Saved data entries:
####################
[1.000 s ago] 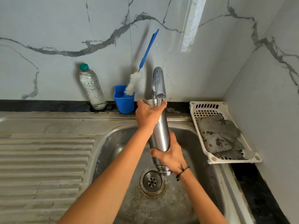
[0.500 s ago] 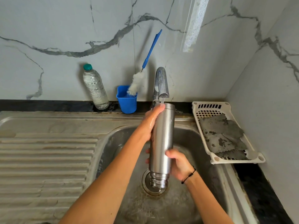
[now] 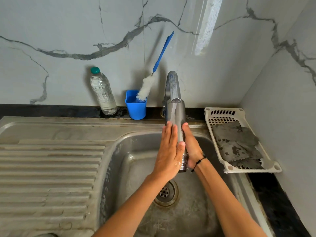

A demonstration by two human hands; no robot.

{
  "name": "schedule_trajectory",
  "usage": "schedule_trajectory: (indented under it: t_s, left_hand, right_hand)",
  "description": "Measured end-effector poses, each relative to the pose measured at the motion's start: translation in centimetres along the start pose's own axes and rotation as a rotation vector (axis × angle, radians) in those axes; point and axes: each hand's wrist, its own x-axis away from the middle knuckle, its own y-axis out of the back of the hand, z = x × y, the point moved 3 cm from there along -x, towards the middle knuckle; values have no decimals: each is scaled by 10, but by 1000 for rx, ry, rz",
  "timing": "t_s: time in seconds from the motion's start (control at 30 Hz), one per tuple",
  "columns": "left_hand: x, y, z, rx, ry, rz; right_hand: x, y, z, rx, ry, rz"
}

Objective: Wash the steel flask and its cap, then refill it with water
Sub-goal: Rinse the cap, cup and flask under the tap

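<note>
The steel flask (image 3: pixel 177 117) stands upside down under the tap (image 3: pixel 172 86), its threaded mouth pointing down over the sink basin (image 3: pixel 130 161). Water runs from the spout onto the flask's base. My left hand (image 3: pixel 168 151) lies flat against the flask's left side with straight fingers. My right hand (image 3: pixel 192 147) presses flat against its right side, a black cord on the wrist. The flask is sandwiched between both palms. No cap is in view.
A clear plastic water bottle (image 3: pixel 102 93) and a blue cup (image 3: pixel 136 105) holding a bottle brush (image 3: pixel 147 86) stand at the back wall. A white rack (image 3: pixel 239 139) with grey cloths sits right of the basin. The ribbed drainboard (image 3: pixel 47 168) is on the left, the drain (image 3: pixel 165 192) below the hands.
My hands let go of their grips on the flask and now press it flat between both palms. The flask rose so its base sits right under the spout.
</note>
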Motion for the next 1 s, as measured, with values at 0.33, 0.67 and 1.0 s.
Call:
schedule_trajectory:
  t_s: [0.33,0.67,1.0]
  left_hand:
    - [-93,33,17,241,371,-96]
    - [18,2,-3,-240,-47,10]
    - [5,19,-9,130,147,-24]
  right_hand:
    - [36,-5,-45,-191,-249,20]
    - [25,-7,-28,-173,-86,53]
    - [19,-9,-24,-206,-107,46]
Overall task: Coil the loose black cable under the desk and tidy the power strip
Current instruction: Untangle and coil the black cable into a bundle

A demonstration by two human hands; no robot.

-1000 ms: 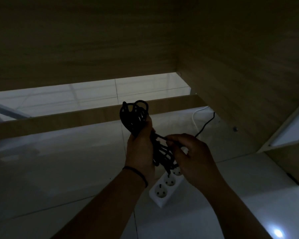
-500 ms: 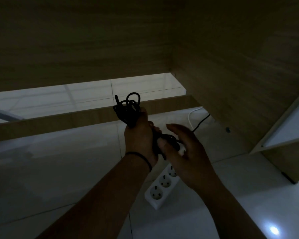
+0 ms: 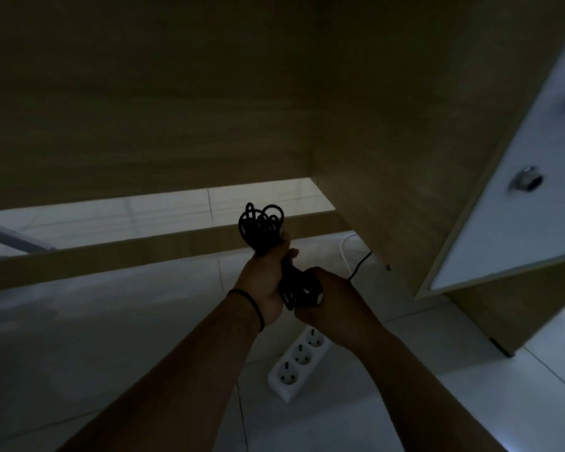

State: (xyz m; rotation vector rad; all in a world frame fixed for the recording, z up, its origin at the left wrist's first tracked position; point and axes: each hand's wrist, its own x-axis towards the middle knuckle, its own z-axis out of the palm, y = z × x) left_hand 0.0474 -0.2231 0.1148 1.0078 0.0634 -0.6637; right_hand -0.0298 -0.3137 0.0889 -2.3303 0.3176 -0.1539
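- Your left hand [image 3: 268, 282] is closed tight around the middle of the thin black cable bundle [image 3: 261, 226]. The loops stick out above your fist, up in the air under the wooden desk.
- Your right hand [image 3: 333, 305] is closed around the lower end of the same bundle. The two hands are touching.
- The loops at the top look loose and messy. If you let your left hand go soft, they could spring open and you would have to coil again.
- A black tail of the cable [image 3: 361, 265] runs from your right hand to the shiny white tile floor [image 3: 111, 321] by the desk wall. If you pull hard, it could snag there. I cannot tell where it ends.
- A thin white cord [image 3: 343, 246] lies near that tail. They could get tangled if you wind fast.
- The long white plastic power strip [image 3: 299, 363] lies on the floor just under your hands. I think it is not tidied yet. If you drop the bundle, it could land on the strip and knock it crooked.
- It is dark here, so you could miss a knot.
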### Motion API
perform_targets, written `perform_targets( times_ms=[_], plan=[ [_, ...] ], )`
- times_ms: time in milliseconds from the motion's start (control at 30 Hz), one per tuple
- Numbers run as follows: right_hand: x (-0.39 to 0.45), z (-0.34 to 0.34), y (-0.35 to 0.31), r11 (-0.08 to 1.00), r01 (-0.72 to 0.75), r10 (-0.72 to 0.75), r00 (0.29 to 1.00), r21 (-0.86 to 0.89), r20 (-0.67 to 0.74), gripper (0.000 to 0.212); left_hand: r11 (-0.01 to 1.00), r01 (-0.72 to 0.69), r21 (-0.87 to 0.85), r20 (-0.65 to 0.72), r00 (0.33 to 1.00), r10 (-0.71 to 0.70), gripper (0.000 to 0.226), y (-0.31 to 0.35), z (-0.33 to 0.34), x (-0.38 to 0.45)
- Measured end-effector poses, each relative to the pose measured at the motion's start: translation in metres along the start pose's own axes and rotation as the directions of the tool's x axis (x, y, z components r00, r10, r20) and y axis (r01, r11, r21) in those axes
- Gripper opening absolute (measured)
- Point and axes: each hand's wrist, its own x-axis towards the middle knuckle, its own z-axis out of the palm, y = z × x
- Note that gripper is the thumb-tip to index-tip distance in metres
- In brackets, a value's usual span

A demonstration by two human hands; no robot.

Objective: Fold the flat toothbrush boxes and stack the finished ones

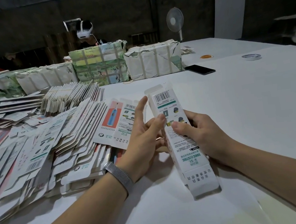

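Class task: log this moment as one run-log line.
right hand grips toothbrush box | left hand open, fingers on box side | far flap open | flat boxes piled left on table

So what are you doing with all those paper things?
A person is folding flat toothbrush boxes into shape. The right hand grips one opened-up toothbrush box above the white table, thumb across its printed front. The left hand is beside it, fingers mostly straight, touching its side. The far flap is not tucked in. A big heap of flat boxes waits on the left.
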Motion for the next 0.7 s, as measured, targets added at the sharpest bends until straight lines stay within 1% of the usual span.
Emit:
perform_targets(
  times_ms=[100, 200, 367, 700],
  plan=[
    [0.002, -0.003, 0.0, 0.999, 0.005, -0.003, 0.999, 0.031, -0.046, 0.028, 1.0, 0.01, 0.013, 0.039, 0.999, -0.011, 0.065, -0.001, -0.001, -0.001],
    [0.004, -0.004, 0.0, 1.0, 0.027, -0.026, 0.997, 0.013, -0.075, 0.032, 1.0, 0.017, 0.005, 0.08, 0.997, -0.017, 0.069, -0.001, -0.001, -0.001],
    [0.005, -0.007, 0.0, 1.0, 0.025, -0.023, 0.994, 0.017, -0.109, 0.042, 0.999, 0.043, 0.001, 0.1, 0.994, -0.043, 0.068, 0.0, -0.001, 0.0],
    [0.009, -0.011, 0.0, 0.999, 0.045, -0.044, 0.991, 0.0, -0.125, 0.04, 0.998, 0.064, 0.009, 0.109, 0.992, -0.064, 0.06, 0.001, 0.001, -0.001]
  ],
)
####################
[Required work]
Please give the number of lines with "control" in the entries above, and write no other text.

[Answer space]
2